The old Ronri? Who is he supposed to be? I felt at a loss. I could not understand what Yasei wanted, a boy that life had changed beyond all recognition. “I do not mean to upset you,” I began gently, “but this is who I am now. I could never be the Ronri I was back in Kawaranai. Surely, you understand?”
She nodded and we sat in silence for what felt like an eternity. Twilight came, the sad part of the day, when the last of the copper sunset was stolen by beckoning shadows of night. Kilton’s ears shot up and he growled again. A chilling howl was heard from far away as the full moon began to rise.
“We really need to go.” Yasei lit a lantern and the wagon set off once more.

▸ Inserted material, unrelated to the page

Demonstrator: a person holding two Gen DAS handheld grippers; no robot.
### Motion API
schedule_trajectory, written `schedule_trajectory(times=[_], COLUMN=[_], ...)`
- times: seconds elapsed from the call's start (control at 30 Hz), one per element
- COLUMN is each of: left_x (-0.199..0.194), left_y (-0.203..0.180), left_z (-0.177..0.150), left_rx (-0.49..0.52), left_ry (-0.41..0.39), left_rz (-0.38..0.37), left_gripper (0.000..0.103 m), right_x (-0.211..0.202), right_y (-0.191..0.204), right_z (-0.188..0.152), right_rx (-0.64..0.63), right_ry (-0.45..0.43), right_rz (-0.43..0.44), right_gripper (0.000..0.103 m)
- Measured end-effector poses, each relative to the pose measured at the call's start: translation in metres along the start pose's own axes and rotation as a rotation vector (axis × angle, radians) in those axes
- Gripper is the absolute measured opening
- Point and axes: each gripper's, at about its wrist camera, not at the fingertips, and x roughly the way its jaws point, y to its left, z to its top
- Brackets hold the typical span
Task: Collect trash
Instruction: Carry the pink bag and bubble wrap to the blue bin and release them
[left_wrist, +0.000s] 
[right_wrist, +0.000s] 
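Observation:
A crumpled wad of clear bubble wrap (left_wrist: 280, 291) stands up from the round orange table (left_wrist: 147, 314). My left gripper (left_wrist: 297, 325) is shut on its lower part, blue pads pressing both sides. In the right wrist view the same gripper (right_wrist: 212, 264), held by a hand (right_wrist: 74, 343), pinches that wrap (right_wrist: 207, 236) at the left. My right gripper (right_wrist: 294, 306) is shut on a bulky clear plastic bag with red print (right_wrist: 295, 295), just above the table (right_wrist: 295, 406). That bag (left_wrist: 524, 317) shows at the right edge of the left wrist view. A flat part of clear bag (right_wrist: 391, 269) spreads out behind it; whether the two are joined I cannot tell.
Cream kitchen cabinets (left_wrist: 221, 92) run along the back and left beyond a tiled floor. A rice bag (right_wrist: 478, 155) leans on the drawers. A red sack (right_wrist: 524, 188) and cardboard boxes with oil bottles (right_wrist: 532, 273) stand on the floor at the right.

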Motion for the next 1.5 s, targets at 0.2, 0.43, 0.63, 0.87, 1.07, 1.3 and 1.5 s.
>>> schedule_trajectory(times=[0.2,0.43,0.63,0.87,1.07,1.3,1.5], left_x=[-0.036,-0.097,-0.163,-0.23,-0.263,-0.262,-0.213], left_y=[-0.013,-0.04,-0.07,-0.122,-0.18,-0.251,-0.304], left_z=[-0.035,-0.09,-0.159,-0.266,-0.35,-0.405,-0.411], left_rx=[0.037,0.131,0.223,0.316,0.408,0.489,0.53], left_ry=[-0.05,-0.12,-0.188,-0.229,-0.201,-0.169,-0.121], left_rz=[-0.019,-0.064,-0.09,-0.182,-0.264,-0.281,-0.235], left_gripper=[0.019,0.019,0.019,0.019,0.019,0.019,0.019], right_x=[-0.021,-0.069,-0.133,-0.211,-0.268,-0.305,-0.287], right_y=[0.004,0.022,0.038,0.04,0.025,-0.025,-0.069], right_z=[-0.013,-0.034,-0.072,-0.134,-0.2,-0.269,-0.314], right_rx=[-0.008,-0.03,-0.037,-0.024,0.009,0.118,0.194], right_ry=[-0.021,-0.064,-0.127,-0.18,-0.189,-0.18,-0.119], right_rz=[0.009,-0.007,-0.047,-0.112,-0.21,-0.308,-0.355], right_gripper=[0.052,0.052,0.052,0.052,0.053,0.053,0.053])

But then a high-pitched laugh came from behind us. I peered over the side, wondering if it was just my imagination. There were scuffling sounds and a mound of soil appeared. Fighting back a scream, I watched as something the size of a child dug itself out of the ground. The skeleton paused, shuck itself off and then stalked forward. Illuminated red dots instead of eyes, caught us in its sights. Claws swung wildly back and forth trying to catch the wheels as the wagon raced by.
“Stalchild…” In morbid fascination, I caught a glimpse of enormous teeth, blood-stained and jutting. A collection of long and short incisors that did not match the size of its skull. A crudely fashioned grass skirt covered whatever dignity it had once had in life. “I thought you were pulling my leg.”

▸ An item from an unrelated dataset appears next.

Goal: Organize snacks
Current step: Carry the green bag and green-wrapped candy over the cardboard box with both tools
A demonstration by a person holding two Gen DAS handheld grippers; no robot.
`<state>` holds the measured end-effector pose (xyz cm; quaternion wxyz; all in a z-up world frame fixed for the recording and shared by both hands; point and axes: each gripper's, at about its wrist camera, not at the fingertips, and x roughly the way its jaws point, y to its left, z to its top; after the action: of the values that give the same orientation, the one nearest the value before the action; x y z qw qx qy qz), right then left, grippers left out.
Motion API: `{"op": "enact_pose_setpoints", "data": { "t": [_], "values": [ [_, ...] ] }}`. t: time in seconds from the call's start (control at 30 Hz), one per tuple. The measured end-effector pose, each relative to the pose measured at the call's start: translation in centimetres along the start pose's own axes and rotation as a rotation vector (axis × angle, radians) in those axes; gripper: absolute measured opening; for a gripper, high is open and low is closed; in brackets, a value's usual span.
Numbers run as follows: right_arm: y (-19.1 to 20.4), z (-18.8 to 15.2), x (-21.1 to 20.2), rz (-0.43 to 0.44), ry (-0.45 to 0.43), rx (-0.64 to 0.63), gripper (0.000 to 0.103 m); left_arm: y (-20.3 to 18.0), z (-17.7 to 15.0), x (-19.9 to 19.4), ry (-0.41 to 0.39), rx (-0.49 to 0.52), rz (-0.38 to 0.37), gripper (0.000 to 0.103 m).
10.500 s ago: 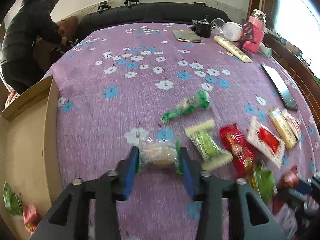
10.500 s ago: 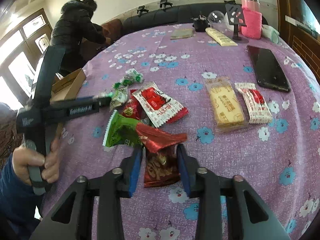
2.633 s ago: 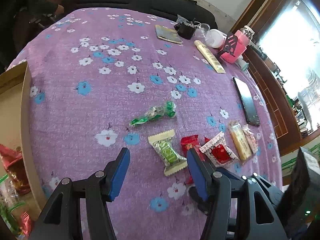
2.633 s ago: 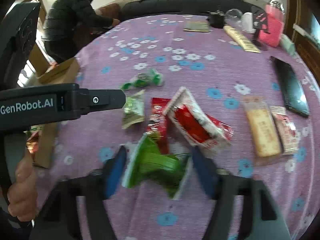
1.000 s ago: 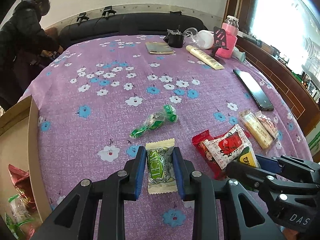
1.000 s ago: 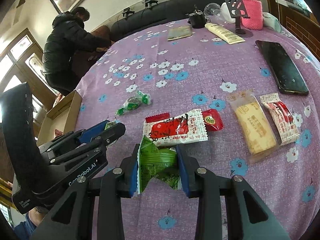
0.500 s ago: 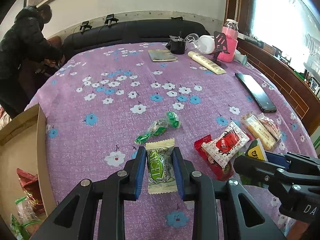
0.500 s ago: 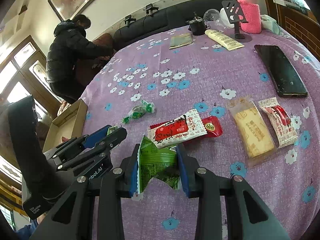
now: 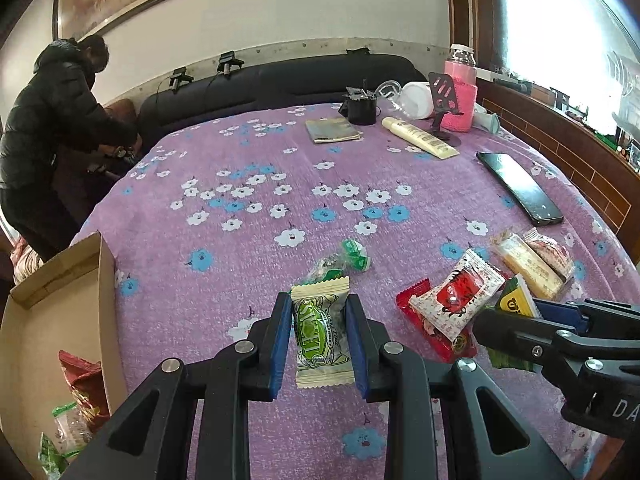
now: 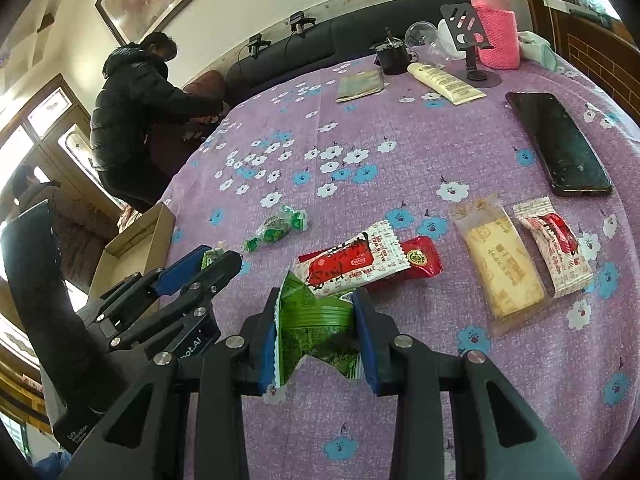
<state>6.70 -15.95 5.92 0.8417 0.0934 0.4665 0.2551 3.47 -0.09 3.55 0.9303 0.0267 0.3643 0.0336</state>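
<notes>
Left gripper (image 9: 319, 334): jaws closed narrow on a pale-yellow and green crimped-end sweet wrapper (image 9: 321, 332), gripped across its width with both crimped ends free. The packet appears lifted off the purple floral-print cloth (image 9: 240, 184) covering the counter. Gripping across the middle keeps the packet from swinging and leaves its ends free for release.

Right gripper (image 10: 315, 336): jaws closed narrow on a crumpled dark-green foil snack packet (image 10: 316, 330), pinched at its sides, the foil buckled between the pads. It appears raised clear of the cloth, just in front of the remaining snacks.

Destination: an open brown cardboard box (image 9: 48, 312) stands at the left edge of the counter, beside the left gripper. It already holds some packets, including a red one (image 9: 80, 376) and green-and-clear ones lower down. Its position off the counter edge lets packets be dropped in from above.

Snacks not yet collected, all lying flat on the cloth: a twisted clear-and-green sweet (image 9: 340, 260); a white-and-red printed packet (image 10: 354, 262) resting on top of a red foil packet (image 10: 420, 260); a long clear-wrapped yellow biscuit bar (image 10: 500, 270); and a smaller white-and-red packet (image 10: 554, 244) just beside it.

Judgement: both grippers are loaded, and the step in hand is carrying to the box. The task is partly done, with five packets left on the cloth. The right gripper has the longer carry, across the left gripper's path, so collision is the main risk.

Unrelated items noted at the far end: a black phone (image 10: 560, 144) and a pink knit-sleeved bottle (image 10: 494, 20).
</notes>
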Motion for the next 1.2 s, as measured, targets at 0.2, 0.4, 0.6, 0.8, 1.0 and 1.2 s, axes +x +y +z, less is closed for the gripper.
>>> {"op": "enact_pose_setpoints", "data": {
  "t": [0.2, 0.4, 0.6, 0.8, 1.0, 1.2],
  "values": [
    [0.0, 0.0, -0.3, 0.000, -0.015, 0.003, 0.033, -0.1, -0.1, -0.2, -0.004, 0.001, 0.004, 0.028],
    [0.1, 0.1, -0.8, 0.006, -0.039, 0.005, 0.033, -0.1, -0.1, -0.4, -0.011, -0.008, -0.008, 0.028],
    [0.3, 0.1, -1.4, 0.019, -0.066, -0.002, 0.033, 0.0, 0.2, -1.2, -0.028, -0.016, -0.034, 0.028],
    [0.3, 0.2, -2.0, 0.026, -0.097, 0.000, 0.033, 1.1, 0.3, -2.5, -0.029, -0.067, -0.067, 0.028],
    [0.9, 0.0, -1.9, 0.029, -0.097, -0.020, 0.033, 2.6, -0.4, -3.8, -0.014, -0.114, -0.100, 0.028],
    [1.4, -0.3, -1.6, 0.038, -0.096, -0.040, 0.033, 4.8, -1.0, -5.5, -0.030, -0.163, -0.103, 0.028]
  ]
}}
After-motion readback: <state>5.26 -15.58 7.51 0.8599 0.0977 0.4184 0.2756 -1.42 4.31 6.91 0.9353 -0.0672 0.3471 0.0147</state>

Yasei swerved around a pothole. “I wish, walking corpses have no business here, even if they did die in battle,” she muttered.

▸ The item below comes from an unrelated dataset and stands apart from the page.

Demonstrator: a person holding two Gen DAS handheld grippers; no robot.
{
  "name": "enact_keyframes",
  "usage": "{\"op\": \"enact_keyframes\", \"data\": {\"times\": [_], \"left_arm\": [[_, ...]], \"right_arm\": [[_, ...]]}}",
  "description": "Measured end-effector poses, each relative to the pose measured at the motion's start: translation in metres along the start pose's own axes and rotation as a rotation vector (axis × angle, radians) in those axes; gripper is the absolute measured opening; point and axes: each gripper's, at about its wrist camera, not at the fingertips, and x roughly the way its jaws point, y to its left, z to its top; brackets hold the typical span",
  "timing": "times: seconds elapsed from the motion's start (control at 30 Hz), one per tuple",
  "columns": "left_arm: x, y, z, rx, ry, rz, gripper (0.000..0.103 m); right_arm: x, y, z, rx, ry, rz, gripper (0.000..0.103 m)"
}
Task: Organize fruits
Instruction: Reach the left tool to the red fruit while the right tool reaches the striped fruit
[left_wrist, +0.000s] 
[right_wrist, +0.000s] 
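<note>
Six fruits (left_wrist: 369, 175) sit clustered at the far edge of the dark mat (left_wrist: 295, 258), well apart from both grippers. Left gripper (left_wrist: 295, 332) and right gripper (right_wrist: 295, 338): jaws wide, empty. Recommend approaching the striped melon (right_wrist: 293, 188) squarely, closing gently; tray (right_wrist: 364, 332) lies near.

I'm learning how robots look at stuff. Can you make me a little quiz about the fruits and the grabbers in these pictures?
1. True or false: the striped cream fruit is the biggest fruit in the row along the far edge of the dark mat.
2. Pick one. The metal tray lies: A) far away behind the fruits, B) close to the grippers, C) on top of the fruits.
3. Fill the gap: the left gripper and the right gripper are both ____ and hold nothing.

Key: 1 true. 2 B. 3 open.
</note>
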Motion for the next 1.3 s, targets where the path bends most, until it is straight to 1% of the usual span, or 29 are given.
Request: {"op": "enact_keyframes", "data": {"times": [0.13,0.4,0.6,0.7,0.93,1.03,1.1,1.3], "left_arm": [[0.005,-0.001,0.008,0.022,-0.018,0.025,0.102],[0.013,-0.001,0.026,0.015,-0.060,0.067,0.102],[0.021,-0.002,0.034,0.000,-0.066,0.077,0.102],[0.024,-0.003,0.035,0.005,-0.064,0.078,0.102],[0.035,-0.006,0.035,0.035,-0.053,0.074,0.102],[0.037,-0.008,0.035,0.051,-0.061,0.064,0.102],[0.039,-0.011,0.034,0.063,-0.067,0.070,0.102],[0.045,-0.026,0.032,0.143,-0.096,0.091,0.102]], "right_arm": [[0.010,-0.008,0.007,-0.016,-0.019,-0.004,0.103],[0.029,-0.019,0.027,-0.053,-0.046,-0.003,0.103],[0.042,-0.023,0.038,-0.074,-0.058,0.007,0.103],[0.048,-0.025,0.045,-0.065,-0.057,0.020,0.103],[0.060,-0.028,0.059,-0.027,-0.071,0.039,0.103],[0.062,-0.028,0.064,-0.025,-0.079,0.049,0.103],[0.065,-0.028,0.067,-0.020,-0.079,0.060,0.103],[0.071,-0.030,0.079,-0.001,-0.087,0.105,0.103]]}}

I could not help but feel pity for those undead soldiers. I remembered the war, how the unlucky ones had lain face down in the mud. Had it not been for Carter’s invention, it could be me wandering Hyrule Field as a restless soul.
For a brief moment, the Song of Healing came to mind, but I had no instrument to call my own. Trying to summon something in front of Yasei might not be prudent at this time, and so, I endured the sorry sight with a dull ache in my heart.
More Stalchildren lumbered and surrounded the path, but dare not step foot on it. I was very glad for the wagon, the thought of walking with the undead for company made me feel quite ill. Until sunrise, I recalled with disbelief. Hopefully, we would reach Lake Hylia soon and be rid of our pursuers.
“Do you often travel on the road at night?” I asked. “It seems rather dangerous. I hate to think you might get hurt.”
Yasei rolled her eyes. “Kilton isn’t just for show, he could tear your head off if I told him to. My bow and arrows aren’t exactly cute and cuddly either. I try to avoid travelling at night, but you get delays. Rock slides, roadblocks, sinkholes, storms and monsters.” She eyed the Stalchildren warily. “Still, could be worse.”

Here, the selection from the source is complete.